Compound Exploit Drains $21M from Lending Protocol

A week ago, Compound founder Robert Leshner called a bug in his lending protocol’s smart contract a “moral dilemma.” Perhaps for some, but for others today the smart contracts became a vending machine full of free cash.

Today, someone exploited a bug in Compound’s Controller contract, which is the part of the protocol that distributes yield farming rewards to users. By calling Compound’s drip() function, they transferred $68 million, or 202,472 COMP, from Compound’s reservoir to its Comptroller. 

Since Banteg, a core developer at Yearn.Finance, tweeted about the exploit earlier this afternoon, four major transactions have drained the pool of 64,997 COMP, or $21.4 million. One of those transactions withdrew 37,504 COMP, or $12.3 million. Banteg said that only “addresses with the buggy state can drain” and that there are another five addresses that could claim $45m, “emptying the Comptroller.”

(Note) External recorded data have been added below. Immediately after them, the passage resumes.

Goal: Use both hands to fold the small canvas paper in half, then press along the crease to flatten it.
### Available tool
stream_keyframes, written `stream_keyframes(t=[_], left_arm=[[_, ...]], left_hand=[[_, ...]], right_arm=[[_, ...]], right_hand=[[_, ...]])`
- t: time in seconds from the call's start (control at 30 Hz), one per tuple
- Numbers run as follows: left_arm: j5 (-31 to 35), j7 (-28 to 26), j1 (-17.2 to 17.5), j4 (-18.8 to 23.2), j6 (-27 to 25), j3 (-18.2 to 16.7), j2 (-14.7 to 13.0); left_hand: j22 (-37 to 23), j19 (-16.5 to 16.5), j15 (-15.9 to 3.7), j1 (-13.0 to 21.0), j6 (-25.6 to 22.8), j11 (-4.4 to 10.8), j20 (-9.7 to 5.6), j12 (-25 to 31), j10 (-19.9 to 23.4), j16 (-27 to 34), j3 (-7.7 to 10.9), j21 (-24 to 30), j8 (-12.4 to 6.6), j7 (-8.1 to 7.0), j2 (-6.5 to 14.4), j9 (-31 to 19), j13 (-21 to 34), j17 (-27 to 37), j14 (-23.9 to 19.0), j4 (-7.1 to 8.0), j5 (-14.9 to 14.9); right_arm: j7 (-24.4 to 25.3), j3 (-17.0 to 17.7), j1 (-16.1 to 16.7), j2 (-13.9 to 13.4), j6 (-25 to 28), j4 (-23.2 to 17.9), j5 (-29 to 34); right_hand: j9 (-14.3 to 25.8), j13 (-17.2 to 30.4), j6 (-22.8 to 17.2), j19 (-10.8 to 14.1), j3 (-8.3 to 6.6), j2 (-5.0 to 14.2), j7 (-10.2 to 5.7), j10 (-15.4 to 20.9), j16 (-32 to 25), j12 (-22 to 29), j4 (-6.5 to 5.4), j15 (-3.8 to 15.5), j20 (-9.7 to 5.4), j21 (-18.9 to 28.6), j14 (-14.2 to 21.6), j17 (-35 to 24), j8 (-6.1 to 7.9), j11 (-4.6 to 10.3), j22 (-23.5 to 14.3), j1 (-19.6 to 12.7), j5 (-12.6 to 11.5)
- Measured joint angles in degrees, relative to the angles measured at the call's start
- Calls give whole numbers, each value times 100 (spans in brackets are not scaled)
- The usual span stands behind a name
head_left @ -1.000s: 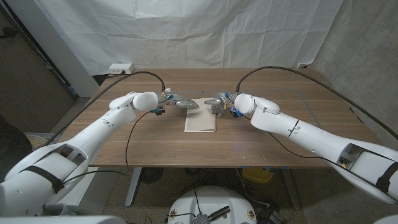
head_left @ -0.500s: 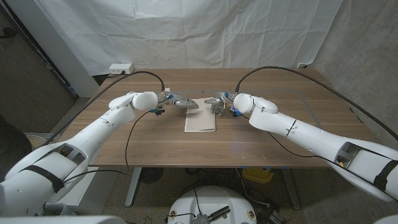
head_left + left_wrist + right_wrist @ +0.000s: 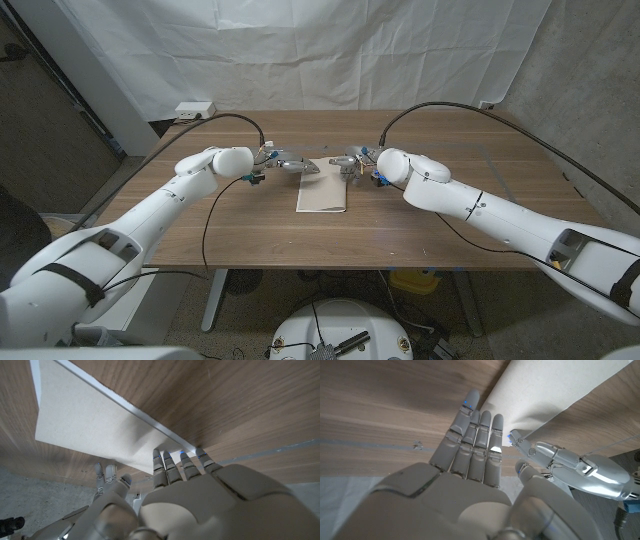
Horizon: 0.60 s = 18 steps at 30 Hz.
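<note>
Canvas paper (image 3: 323,186) sits mid-table on the wooden table (image 3: 420,225), long axis running away from the robot, far edge between the two hands. It looks already doubled: the left wrist view shows a white lower edge peeking from under the beige top layer, though from the head view I can't confirm the layers.

Left hand (image 3: 291,165): fingers extended and close together, tips on or just over the far-left corner of the sheet; the left wrist view shows fingertips (image 3: 159,456) at the paper's edge with a slight dent beside them. Nothing pinched.

Right hand (image 3: 349,163): fingers straight and side by side, thumb out, reaching toward the far-right corner. The right wrist view has the fingertips (image 3: 471,398) over bare wood just beside the paper edge; contact with the sheet can't be told. Holding nothing.

Handling, my read: light, thin, fairly stiff sheet with matte, slightly toothy beige face, crisp square corners. It will slide on the smooth wood grain if pushed sideways, so pin one corner while the other hand presses. Best purchase is at the corners and free edge; press down flat along the fold, not across it. Springback likely, so the crease needs firm pressure.
</note>
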State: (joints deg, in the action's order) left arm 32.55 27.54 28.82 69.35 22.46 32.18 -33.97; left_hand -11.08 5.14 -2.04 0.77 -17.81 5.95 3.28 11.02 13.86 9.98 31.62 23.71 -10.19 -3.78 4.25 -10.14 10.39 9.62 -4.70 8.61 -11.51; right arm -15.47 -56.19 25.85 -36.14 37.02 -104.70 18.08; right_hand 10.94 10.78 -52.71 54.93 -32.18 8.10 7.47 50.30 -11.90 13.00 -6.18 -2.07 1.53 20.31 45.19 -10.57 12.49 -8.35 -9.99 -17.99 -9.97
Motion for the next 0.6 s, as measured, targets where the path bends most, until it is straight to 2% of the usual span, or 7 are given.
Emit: stream_keyframes(t=[0.13, 0.23, 0.6], left_arm=[[3, -3, -25, -40, 20, 15, 13], [8, -5, -43, -60, 30, 24, 25], [33, -12, -107, -153, 55, 59, 69]], left_hand=[[0, 0, 0, 0, 0, 0, 0, 0, 0, 0, 0, -2, 0, 0, 0, 0, 0, 0, 0, 0, 0], [0, 0, 0, 0, 0, 0, 0, 0, 0, 0, 0, -22, 0, 0, 0, 0, 0, 0, 0, 0, 0], [0, 0, 0, 0, 23, 0, 0, 0, 0, 0, 0, -22, 0, 23, 0, 0, 0, 0, 0, 0, 0]], right_arm=[[24, 43, 44, -64, 45, -190, 48], [25, 59, 67, -98, 94, -290, 67], [-116, 143, 165, -214, 321, -634, 5]], right_hand=[[0, 0, -48, 87, 0, 0, -45, 69, 0, 0, 0, 13, -40, 0, 93, 0, 0, 35, 0, 0, 0], [0, 0, -179, 257, 0, -1, -45, 177, -42, 0, 0, 22, -51, 28, 265, 0, 0, 26, 0, 47, 0], [0, 1, -216, 358, 0, -23, -72, 285, -45, 0, 0, 35, -72, 28, 357, 1, 0, 40, 0, 68, 0]])
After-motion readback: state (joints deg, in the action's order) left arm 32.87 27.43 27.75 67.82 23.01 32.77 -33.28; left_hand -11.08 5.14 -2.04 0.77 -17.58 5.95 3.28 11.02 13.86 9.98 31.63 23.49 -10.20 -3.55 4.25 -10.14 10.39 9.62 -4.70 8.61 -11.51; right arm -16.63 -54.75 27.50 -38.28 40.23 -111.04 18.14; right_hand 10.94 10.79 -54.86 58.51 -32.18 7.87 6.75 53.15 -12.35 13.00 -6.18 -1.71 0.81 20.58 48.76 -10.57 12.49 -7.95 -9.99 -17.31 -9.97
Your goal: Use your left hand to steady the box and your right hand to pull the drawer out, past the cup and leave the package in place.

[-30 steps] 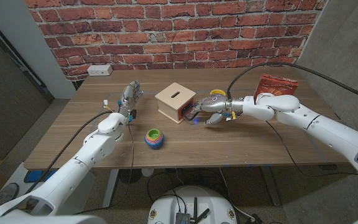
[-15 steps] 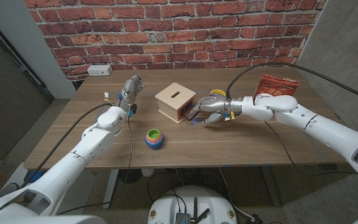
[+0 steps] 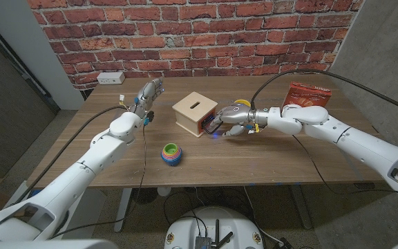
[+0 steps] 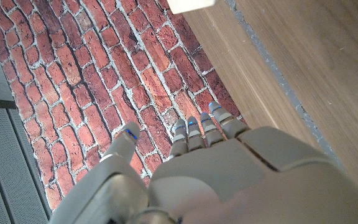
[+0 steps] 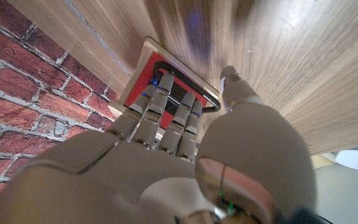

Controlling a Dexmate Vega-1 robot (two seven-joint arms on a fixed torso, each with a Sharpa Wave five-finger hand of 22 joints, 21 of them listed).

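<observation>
The wooden box (image 3: pixel 195 114) with a slot in its top stands near the middle of the desk (image 3: pixel 275 162) and serves as the landmark. Far to the left of it, at the desk's back edge by the brick wall (image 3: pixel 185 34), lies a white power strip (image 3: pixel 110 78). Nearer, still left of the box and well apart from it, the left hand (image 3: pixel 146 97) hangs above the desk, its fingers (image 4: pixel 194 134) held straight and close together, holding nothing; in the left wrist view they point toward the wall. In front of the box and a little left sits the cup (image 3: pixel 171 153), a stack of coloured rings, apart from both hands. On the box's right face is the red drawer (image 5: pixel 166 87) front with a black handle (image 5: pixel 191 99). The right hand (image 3: pixel 228 124) is at that face, its fingers (image 5: pixel 166 115) curled onto the handle, though whether they fully hook it is hard to make out. A yellow object (image 3: pixel 241 104) behind the hand is mostly hidden. Further right stands the red package (image 3: pixel 307 95), its lower part cut off by the right arm.
</observation>
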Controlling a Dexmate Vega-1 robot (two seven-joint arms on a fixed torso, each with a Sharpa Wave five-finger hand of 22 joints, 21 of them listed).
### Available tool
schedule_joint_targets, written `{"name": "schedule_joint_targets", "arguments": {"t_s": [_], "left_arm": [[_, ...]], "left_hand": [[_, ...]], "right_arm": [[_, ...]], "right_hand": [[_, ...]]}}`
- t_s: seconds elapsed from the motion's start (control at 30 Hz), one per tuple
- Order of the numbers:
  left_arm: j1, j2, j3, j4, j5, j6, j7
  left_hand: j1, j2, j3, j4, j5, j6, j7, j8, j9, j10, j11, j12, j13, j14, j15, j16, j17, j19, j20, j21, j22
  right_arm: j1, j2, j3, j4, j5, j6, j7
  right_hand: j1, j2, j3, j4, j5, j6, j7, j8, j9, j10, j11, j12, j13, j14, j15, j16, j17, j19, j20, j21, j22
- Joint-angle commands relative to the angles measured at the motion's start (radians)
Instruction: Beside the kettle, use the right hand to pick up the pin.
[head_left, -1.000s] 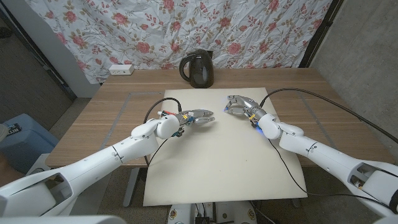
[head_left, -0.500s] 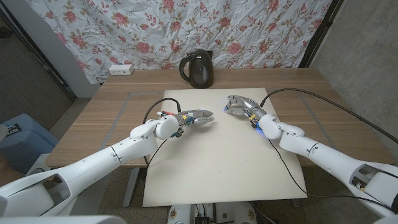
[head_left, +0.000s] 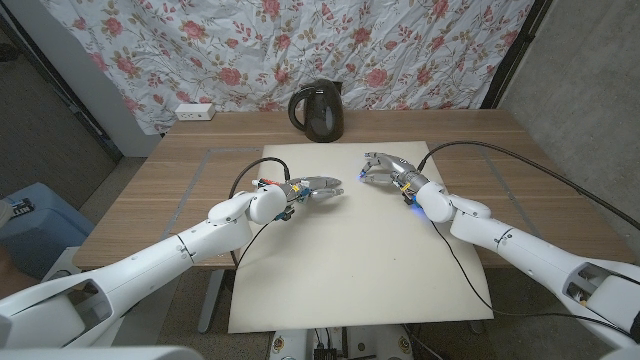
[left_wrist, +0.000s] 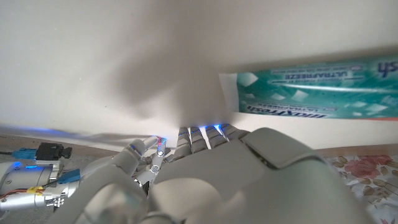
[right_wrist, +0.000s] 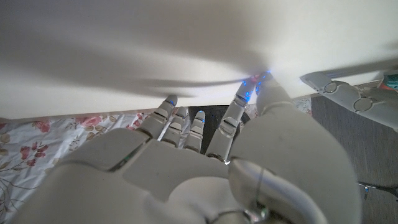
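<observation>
Floral cloth hangs behind the worktop (head_left: 150, 190), where one kettle (head_left: 318, 110) stands beyond both hands. Since a second ago the right hand (head_left: 385, 169) has crept slightly toward the kettle; I judge it still searching. Its fingers curl over the mat (head_left: 350, 260), holding nothing I can see. I cannot spot the pin. The left hand (head_left: 318, 187) waits, fingers loosely apart.

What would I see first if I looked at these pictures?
Two white robot hands, the left hand and the right hand, reach toward each other over a pale mat on a wooden table. Behind them a black kettle stands at the table's far edge, before a flowery curtain.
</observation>
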Motion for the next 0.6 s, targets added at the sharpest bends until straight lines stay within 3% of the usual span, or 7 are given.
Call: {"name": "schedule_joint_targets", "arguments": {"t_s": [0.03, 0.6], "left_arm": [[-0.004, -0.003, 0.001, 0.009, -0.001, 0.0, -0.003], [0.01, 0.0, -0.004, -0.007, 0.012, 0.02, 0.027]], "left_hand": [[0.011, 0.129, 0.007, 0.002, 0.009, 0.009, -0.001, 0.006, 0.004, 0.012, -0.001, 0.007, 0.005, 0.005, -0.023, 0.007, 0.006, 0.006, -0.08, 0.005, 0.002], [0.014, 0.134, 0.016, 0.001, 0.01, 0.01, 0.0, 0.006, 0.004, 0.013, 0.0, 0.007, 0.006, 0.006, -0.023, 0.006, 0.006, 0.008, -0.077, 0.005, 0.002]], "right_arm": [[0.01, 0.0, 0.0, 0.008, 0.005, 0.018, 0.022], [0.023, -0.01, 0.001, 0.027, 0.018, 0.068, 0.06]], "right_hand": [[0.003, -0.017, -0.007, 0.002, 0.01, -0.021, 0.0, -0.01, 0.0, -0.016, 0.004, -0.004, 0.003, -0.006, 0.006, -0.007, 0.004, -0.006, 0.007, -0.002, 0.001], [-0.031, -0.062, -0.026, 0.011, 0.02, -0.111, 0.001, -0.051, -0.005, -0.071, 0.027, -0.004, 0.005, -0.041, 0.037, -0.02, 0.011, -0.036, 0.023, -0.006, 0.002]]}}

Banteg called the exploit “the best-kept secret in DeFi.” Commenting on his post, crypto trader Christopher Mooney said, “I’m honestly impressed it took this long with the number of people that knew.  Restores my faith in humanity a little, but in the end one of you chose chaotic neutral.”

The same contract went awry last week, dishing out 280,000 COMP to the wrong users. Leshner asked users to give the funds back and thanked anyone who did. Decrypt has reached out to Leshner about today’s drain and will update this story should we hear back. 

The bug is difficult to fix because Compound’s protocol has a seven-day grace period on updates. COMP has fallen by 3.2% in the past 24 hours.